Fuerte Controversia en Panamá por Acuerdo de Seguridad con EE.UU.

Un reciente memorando de entendimiento en materia de seguridad firmado entre Panamá y Estados Unidos ha desatado una intensa controversia en el país centroamericano. El acuerdo, que facilitaría una mayor presencia militar estadounidense no permanente y rotativa para la realización de ejercicios conjuntos, ha generado un profundo debate sobre su compatibilidad con el Tratado de Neutralidad del Canal de Panamá y las implicaciones para la soberanía nacional.
El gobierno panameño ha salido en defensa del acuerdo, asegurando categóricamente que este no autoriza el establecimiento de bases militares estadounidenses en territorio panameño y, por lo tanto, respeta íntegramente el Tratado de Neutralidad de 1977. Sin embargo, diversos sectores de la sociedad panameña han manifestado su firme oposición, argumentando que la mayor presencia militar estadounidense representa una amenaza directa a la soberanía del país.

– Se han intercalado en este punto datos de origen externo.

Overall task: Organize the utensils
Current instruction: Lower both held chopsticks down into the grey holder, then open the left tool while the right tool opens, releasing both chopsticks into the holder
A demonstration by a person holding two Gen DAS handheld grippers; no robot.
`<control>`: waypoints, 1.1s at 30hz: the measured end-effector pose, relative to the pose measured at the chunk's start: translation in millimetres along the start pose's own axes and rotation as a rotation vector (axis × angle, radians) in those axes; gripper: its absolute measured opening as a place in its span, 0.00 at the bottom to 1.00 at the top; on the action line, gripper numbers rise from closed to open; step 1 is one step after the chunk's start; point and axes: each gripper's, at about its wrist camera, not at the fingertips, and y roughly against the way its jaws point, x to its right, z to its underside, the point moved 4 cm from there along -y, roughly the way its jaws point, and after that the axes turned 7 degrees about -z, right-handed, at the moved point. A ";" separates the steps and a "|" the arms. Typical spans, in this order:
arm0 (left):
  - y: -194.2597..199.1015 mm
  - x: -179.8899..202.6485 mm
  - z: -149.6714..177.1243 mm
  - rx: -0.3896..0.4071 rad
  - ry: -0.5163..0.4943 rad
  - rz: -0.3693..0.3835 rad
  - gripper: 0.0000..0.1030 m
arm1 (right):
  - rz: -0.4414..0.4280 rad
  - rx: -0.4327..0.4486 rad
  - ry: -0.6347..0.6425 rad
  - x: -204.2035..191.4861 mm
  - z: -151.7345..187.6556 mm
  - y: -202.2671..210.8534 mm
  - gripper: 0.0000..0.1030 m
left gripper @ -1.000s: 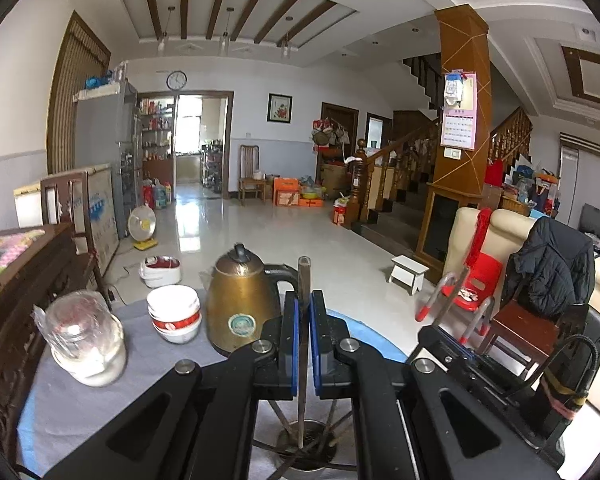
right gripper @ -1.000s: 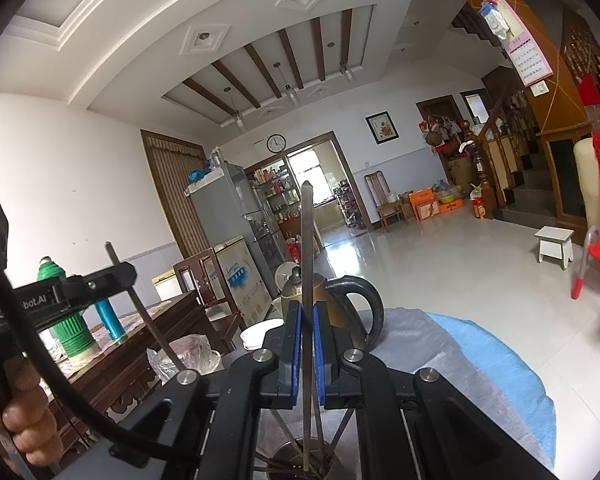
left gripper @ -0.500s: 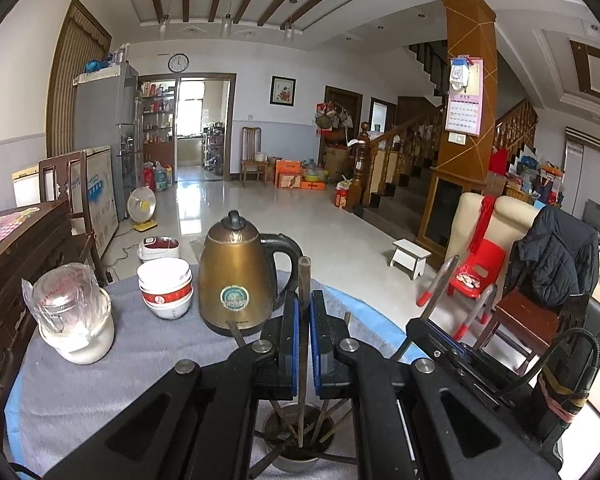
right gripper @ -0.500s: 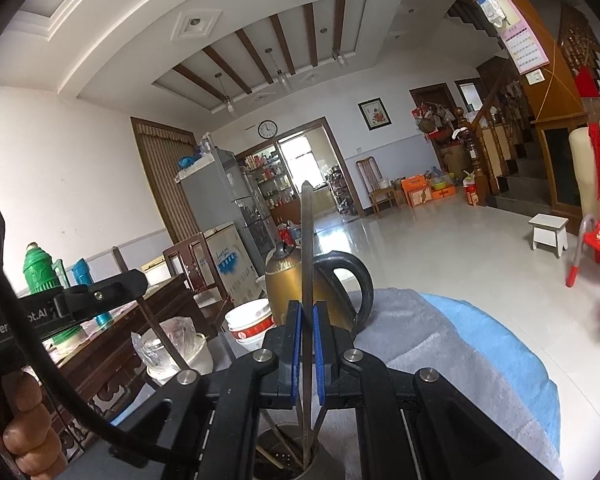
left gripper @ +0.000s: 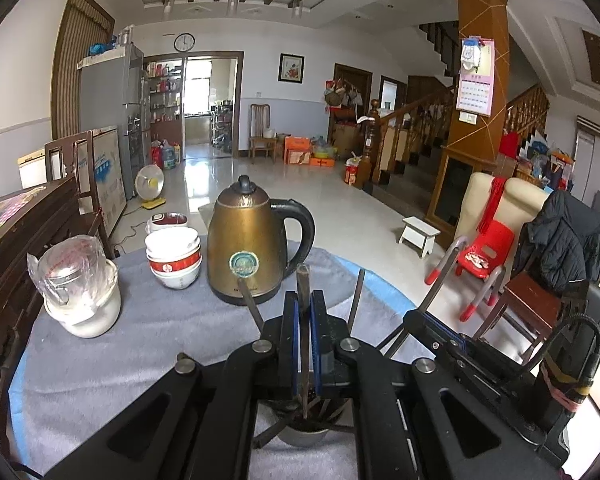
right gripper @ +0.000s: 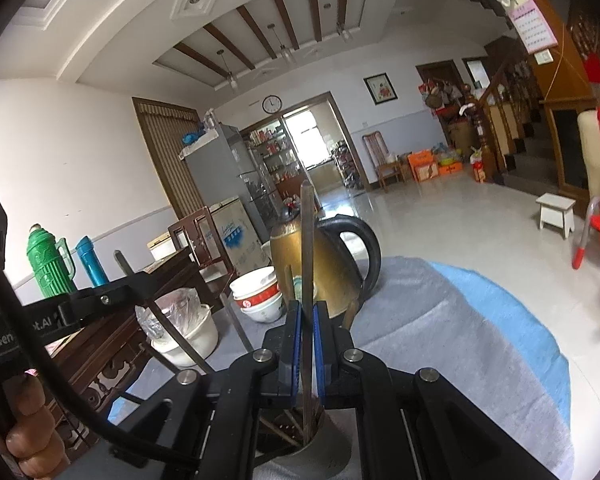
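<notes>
1. Chopsticks first: the left gripper (left gripper: pixel 305 344) is clamped on one dark, slim chopstick (left gripper: pixel 302 280), held near upright, its lower end inside the round metal utensil cup (left gripper: pixel 300 436) on the grey tablecloth (left gripper: pixel 148 344).
2. The right gripper (right gripper: pixel 305 354) is likewise pinched tight on a second dark chopstick (right gripper: pixel 307 240), whose tip reaches into the same metal cup (right gripper: pixel 332 428).
3. Several other sticks (left gripper: pixel 356 300) lean out of the cup at angles, so my judgement is that each held stick should go straight down, kept vertical, and be let go only once its tip is well inside.
4. Freeing one hand at a time looks safer; two sticks dropped together could knock the leaning ones or tip the cup.
5. Behind the cup stand a brass-coloured electric kettle (left gripper: pixel 248 248), stacked white bowls with red bands (left gripper: pixel 174 256) and a white pot covered in clear plastic (left gripper: pixel 80 292), all apart from it.
6. Open cloth lies on the right toward the table's rounded blue edge (right gripper: pixel 532 320); withdraw that way.
</notes>
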 end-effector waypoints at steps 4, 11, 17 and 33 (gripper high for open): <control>-0.2 0.3 3.7 -0.015 0.002 -0.011 0.06 | -0.007 -0.014 -0.017 1.2 3.9 1.0 0.06; -2.7 -2.0 12.4 -0.050 0.011 -0.031 0.07 | -0.027 -0.034 -0.032 0.3 6.4 2.4 0.06; -2.6 -4.3 17.3 -0.075 0.013 -0.045 0.08 | -0.038 -0.046 -0.026 -3.8 9.3 4.0 0.07; 1.2 -9.9 30.2 -0.118 -0.020 -0.107 0.11 | -0.084 -0.089 -0.053 -12.7 14.3 5.0 0.09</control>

La polémica se intensificó tras la visita del jefe del Pentágono a Panamá, la primera en dos décadas. Durante su visita, el funcionario estadounidense alertó sobre la presunta influencia «maliciosa» de China en el Canal, un comentario que se produce en un contexto de crecientes tensiones comerciales entre Estados Unidos y China. El gobierno panameño rechazó de manera enfática estas acusaciones, reafirmando su control soberano sobre la vía acuática.
El Tratado de Neutralidad de 1977, un pilar fundamental en la gestión del Canal, establece la neutralidad permanente de la vía interoceánica, garantizando su acceso equitativo a todas las naciones, tanto en tiempos de paz como de conflicto. El tratado prohíbe explícitamente que el Canal y el istmo sean objeto de represalias en escenarios bélicos. Si bien más de 40 países han suscrito el protocolo de este tratado, China no figura entre ellos.
El núcleo de la controversia radica en la interpretación de si la presencia militar rotativa de Estados Unidos para ejercicios conjuntos contraviene el espíritu y la letra del Tratado de Neutralidad. Tras la transferencia del Canal a Panamá en 1999, se estipuló que únicamente Panamá mantendría fuerzas militares en su territorio. Mientras el gobierno panameño insiste en que la cooperación en seguridad es una práctica preexistente y respetuosa de la soberanía, la oposición teme una erosión del control nacional y una influencia indebida de Estados Unidos sobre el Canal estratégico de Panamá.